Top of RECORDS TO PROCESS
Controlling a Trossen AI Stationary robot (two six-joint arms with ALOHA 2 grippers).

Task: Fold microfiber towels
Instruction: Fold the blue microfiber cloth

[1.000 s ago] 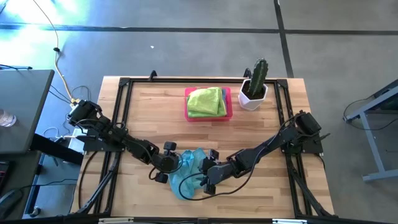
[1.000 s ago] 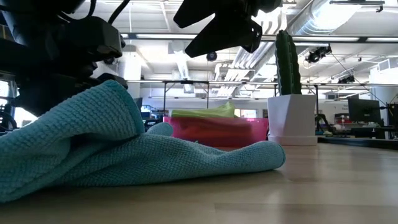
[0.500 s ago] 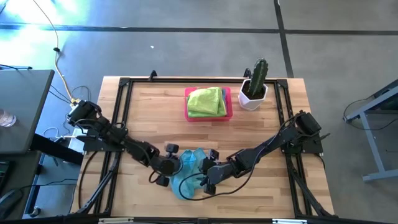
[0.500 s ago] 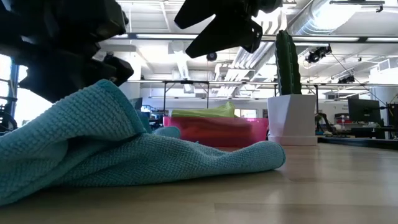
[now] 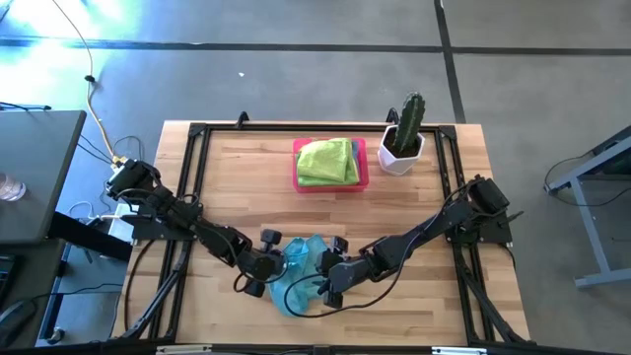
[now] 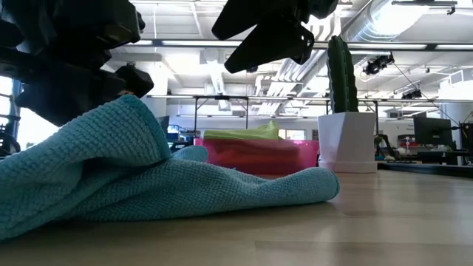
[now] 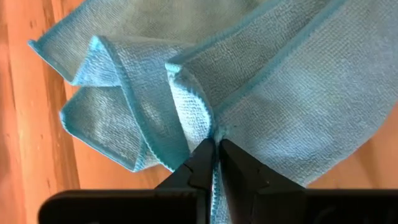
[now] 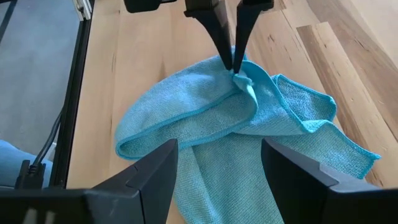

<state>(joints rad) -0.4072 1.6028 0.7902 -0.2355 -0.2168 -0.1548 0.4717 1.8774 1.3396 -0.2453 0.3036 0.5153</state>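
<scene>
I see my left hand (image 7: pixel 216 155) pinched shut on a raised fold of the light blue towel (image 5: pixel 299 273), which lies crumpled on the counter (image 5: pixel 237 187) between both hands. My right hand (image 8: pixel 217 168) hovers just beside it, fingers spread wide, holding nothing. A lime green towel (image 5: pixel 327 161) rests in the pink tray (image 5: pixel 362 168) beyond them.

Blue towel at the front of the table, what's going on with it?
The left gripper is pinched shut on an edge of the crumpled light blue towel, which lies on the wooden table. The right gripper hovers open over the same towel, holding nothing. Lime green towels sit in the pink tray at the back, beside a potted cactus.
</scene>
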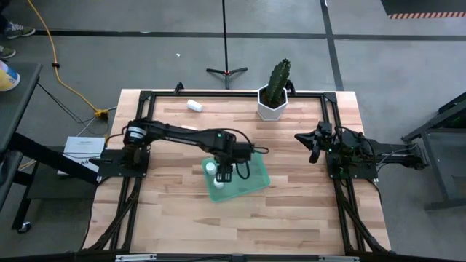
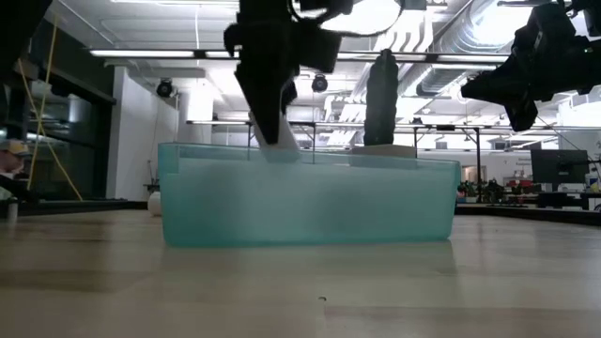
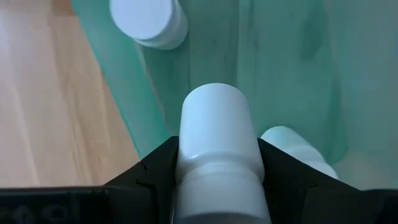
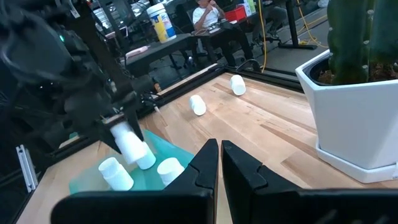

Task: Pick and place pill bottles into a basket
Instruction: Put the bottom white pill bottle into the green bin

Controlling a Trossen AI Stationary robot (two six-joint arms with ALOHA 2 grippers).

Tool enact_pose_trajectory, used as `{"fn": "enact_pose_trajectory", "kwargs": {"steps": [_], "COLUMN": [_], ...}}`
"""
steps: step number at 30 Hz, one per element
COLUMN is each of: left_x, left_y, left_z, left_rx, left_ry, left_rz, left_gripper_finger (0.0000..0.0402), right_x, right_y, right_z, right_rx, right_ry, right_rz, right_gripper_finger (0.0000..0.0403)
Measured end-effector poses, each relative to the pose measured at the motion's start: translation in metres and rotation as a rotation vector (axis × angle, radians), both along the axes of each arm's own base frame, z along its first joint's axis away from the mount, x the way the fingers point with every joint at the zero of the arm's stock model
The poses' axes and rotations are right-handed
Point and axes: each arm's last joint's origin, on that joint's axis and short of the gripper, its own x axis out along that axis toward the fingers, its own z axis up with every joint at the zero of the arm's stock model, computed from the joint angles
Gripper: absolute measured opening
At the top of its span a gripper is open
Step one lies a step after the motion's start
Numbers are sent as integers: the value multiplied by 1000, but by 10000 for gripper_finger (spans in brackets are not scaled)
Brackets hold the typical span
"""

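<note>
Left gripper [image 1: 223, 175] hangs over the basket [image 1: 251, 182] at centre frame in the high view, fingers clamped on a pill bottle [image 3: 217, 143] held cap toward the wrist, its base pointing down into the tray. In the left wrist view the dark fingers [image 3: 152, 174] press both sides of the bottle just below its neck; the bottle fills the middle of that frame, above the basket's teal floor. Two more bottles are in the basket: one upright in the upper left of the left wrist frame [image 3: 149, 22], close to the basket wall, and one partly hidden behind the right-hand finger [image 3: 298, 149]. The right wrist view shows the held bottle [image 4: 132, 146] tilted above the tray, with bottles [image 4: 115, 173] and [image 4: 170, 169] beneath it. Loose bottles lie on the table [image 1: 306, 218] well away from the basket: two show in the right wrist view [image 4: 198, 104] [image 4: 237, 84]. Right gripper [image 1: 314, 155] waits at the right edge of the table, fingers together, holding nothing. Cactus pot [image 1: 272, 105] stands at the upper centre. No label or writing is legible on any bottle.
</note>
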Motion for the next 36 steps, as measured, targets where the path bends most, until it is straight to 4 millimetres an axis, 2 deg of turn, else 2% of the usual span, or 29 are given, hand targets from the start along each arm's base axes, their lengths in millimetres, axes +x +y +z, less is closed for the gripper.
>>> {"fn": "enact_pose_trajectory", "kwargs": {"steps": [4,10,19,24,36], "left_x": [6,9,3,4,5], "left_y": [1,5,19,19,21], "left_z": [-17,-29,-28,-28,-30], "left_rx": [6,8,23,35,17], "left_ry": [49,84,147,147,148], "left_rz": [-20,-26,-39,-129,-159], "left_gripper_finger": [210,210,210,210,210], "right_x": [0,0,0,0,0], "right_y": [0,0,0,0,0], "right_z": [0,0,0,0,-3], "right_rx": [0,0,0,0,1], "right_ry": [1,1,2,3,31], "right_rz": [0,0,0,0,0], "right_gripper_finger": [12,12,12,12,12]}}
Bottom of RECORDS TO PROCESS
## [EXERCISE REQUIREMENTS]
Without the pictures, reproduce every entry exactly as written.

## [SOLVED PROBLEM]
Controlling a Trossen AI Stationary robot (two six-joint arms with ALOHA 2 grippers).

Task: Fold microfiber towels
Instruction: Fold the blue microfiber cloth

[1.000 s ago] 
[1.000 s ago] 
[0.500 s ago] 
[0.500 s ago] 
[now] 
[now] 
[now] 
[now] 

<state>(joints rad) -0.4072 1.6028 0.7902 -0.2355 -0.2168 -0.1548 0.4717 1.8774 1.3396 -0.2453 0.3036 0.5153</state>
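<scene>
I see my left hand (image 7: pixel 216 155) pinched shut on a raised fold of the light blue towel (image 5: pixel 299 273), which lies crumpled on the counter (image 5: pixel 237 187) between both hands. My right hand (image 8: pixel 217 168) hovers just beside it, fingers spread wide, holding nothing. A lime green towel (image 5: pixel 327 161) rests in the pink tray (image 5: pixel 362 168) beyond them.

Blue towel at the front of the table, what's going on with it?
The left gripper is pinched shut on an edge of the crumpled light blue towel, which lies on the wooden table. The right gripper hovers open over the same towel, holding nothing. Lime green towels sit in the pink tray at the back, beside a potted cactus.
</scene>
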
Task: Pick and place pill bottles into a basket
Instruction: Put the bottom white pill bottle into the green bin

Controlling a Trossen AI Stationary robot (two six-joint arms with ALOHA 2 grippers).

Tool enact_pose_trajectory, used as `{"fn": "enact_pose_trajectory", "kwargs": {"steps": [_], "COLUMN": [_], ...}}`
"""
steps: step number at 30 Hz, one per element
COLUMN is each of: left_x, left_y, left_z, left_rx, left_ry, left_rz, left_gripper_finger (0.0000..0.0402), right_x, right_y, right_z, right_rx, right_ry, right_rz, right_gripper_finger (0.0000..0.0403)
Measured end-effector poses, each relative to the pose measured at the motion's start: translation in metres and rotation as a rotation vector (axis × angle, radians), both along the axes of each arm's own base frame, z along its first joint's axis away from the mount, x the way the fingers point with every joint at the zero of the arm's stock model
The poses' axes and rotations are right-handed
Point and axes: each arm's last joint's origin, on that joint's axis and short of the gripper, its own x axis out along that axis toward the fingers, its own z axis up with every joint at the zero of the arm's stock model, computed from the joint angles
Gripper: absolute measured opening
At the top of its span a gripper is open
Step one lies a step after the motion's start
Numbers are sent as integers: the value multiplied by 1000, but by 10000 for gripper_finger (spans in brackets are not scaled)
Brackets hold the typical span
"""

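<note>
Left gripper [image 1: 223, 175] hangs over the basket [image 1: 251, 182] at centre frame in the high view, fingers clamped on a pill bottle [image 3: 217, 143] held cap toward the wrist, its base pointing down into the tray. In the left wrist view the dark fingers [image 3: 152, 174] press both sides of the bottle just below its neck; the bottle fills the middle of that frame, above the basket's teal floor. Two more bottles are in the basket: one upright in the upper left of the left wrist frame [image 3: 149, 22], close to the basket wall, and one partly hidden behind the right-hand finger [image 3: 298, 149]. The right wrist view shows the held bottle [image 4: 132, 146] tilted above the tray, with bottles [image 4: 115, 173] and [image 4: 170, 169] beneath it. Loose bottles lie on the table [image 1: 306, 218] well away from the basket: two show in the right wrist view [image 4: 198, 104] [image 4: 237, 84]. Right gripper [image 1: 314, 155] waits at the right edge of the table, fingers together, holding nothing. Cactus pot [image 1: 272, 105] stands at the upper centre. No label or writing is legible on any bottle.
</note>
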Motion for the next 36 steps, as measured, targets where the path bends most, until it is straight to 4 millimetres an axis, 2 deg of turn, else 2% of the usual span, or 29 are given, hand targets from the start along each arm's base axes, their lengths in millimetres, axes +x +y +z, less is closed for the gripper.
>>> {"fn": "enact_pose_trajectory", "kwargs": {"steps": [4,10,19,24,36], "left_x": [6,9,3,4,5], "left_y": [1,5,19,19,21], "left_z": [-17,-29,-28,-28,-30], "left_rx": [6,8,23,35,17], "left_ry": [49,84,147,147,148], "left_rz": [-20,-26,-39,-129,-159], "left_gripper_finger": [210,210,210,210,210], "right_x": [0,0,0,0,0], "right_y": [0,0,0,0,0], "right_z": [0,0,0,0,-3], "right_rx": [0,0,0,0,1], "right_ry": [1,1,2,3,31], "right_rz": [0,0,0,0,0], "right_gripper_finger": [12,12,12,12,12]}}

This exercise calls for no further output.